Standard HMC is also notoriously difficult to adapt. Wu et al.'s approach is to let Stan’s current version of NUTS (not the same as in the original paper!) figure out the step size (and metric) using its warmup adaptation. Letting L be the the 95% quantile of number of steps taken by NUTS during warmup, they use uniform(1, L) leapfrog steps per iteration, with NUTS’s adapted stepsize, otherwise using standard HMC and its Metropolis-Hastings adjustment.

I only evaluated one problem so far, a 1000-dimensional normal. The jitter turns out to be super critical for stability, and NUTS turns out to do a spot-on job of estimating step size.

Here’s the evaluation, which is going to need some unpacking. It uses 500 iterations of sampling for all methods (NUTS, HMC, and HMC-jitter). It uses out-of-box defaults for NUTS, which is 1000 warmup iterations.

The top row is standard HMC with a fixed step size and number L of leapfrog steps. The bottom row is jittered HMC with uniform(1, L) steps. The columns represent L values of 4, 16, and 64 steps respectively. The x-axis represents step sizes between 0 and 1, and the vertical axis is expected effective sample size *per leapfrog step*. The blue lines represent performance for estimating \mathbb{E}[Y_1] and the red lines for \mathbb{E}[Y_1^2] (as a proxy for estimating variance), where Y_1 is the first dimension of Y \in \mathbb{R}^{1000}.

The horizontal blue dashed line represents default NUTS performance (which chooses 16 steps and a stepsize of 0.315, indicated by the vertical brown line) on Y_1 and red on Y_1^2.

The first thing to note is that NUTS produces far better effective sample size for Y_1 than Y_1^2. This is because its draws are anti-correlated because of the application of the no-U-turn condition that favors draws further away from the current draw. This bias in jumping helps with estimating the mean, but hurts in estimating variance.

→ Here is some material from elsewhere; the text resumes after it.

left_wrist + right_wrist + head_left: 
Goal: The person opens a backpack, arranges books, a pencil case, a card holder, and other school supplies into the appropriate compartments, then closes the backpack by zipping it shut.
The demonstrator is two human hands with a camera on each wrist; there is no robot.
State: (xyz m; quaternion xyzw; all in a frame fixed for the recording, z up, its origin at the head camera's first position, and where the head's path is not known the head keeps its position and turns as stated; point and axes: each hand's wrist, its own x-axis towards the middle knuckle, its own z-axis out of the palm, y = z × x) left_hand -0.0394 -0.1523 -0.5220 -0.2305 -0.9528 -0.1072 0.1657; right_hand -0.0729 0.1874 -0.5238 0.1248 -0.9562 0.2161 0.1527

The next thing to note is that HMC is really sensitive to step size. It’s actually not so much step size as long as the step size is stable — it’s step size times number of steps, i.e., which is the simulation time in the Hamiltonian. This has an exact solution, and smaller step sizes are better at approximating the true Hamiltonian trajectory. The spiky pattern for 64 draws is for multiples—at a small step size, the Hamiltonian makes essentially one orbit, then at multiples of that step size, it makes multiple orbits. This is not efficient for sampling.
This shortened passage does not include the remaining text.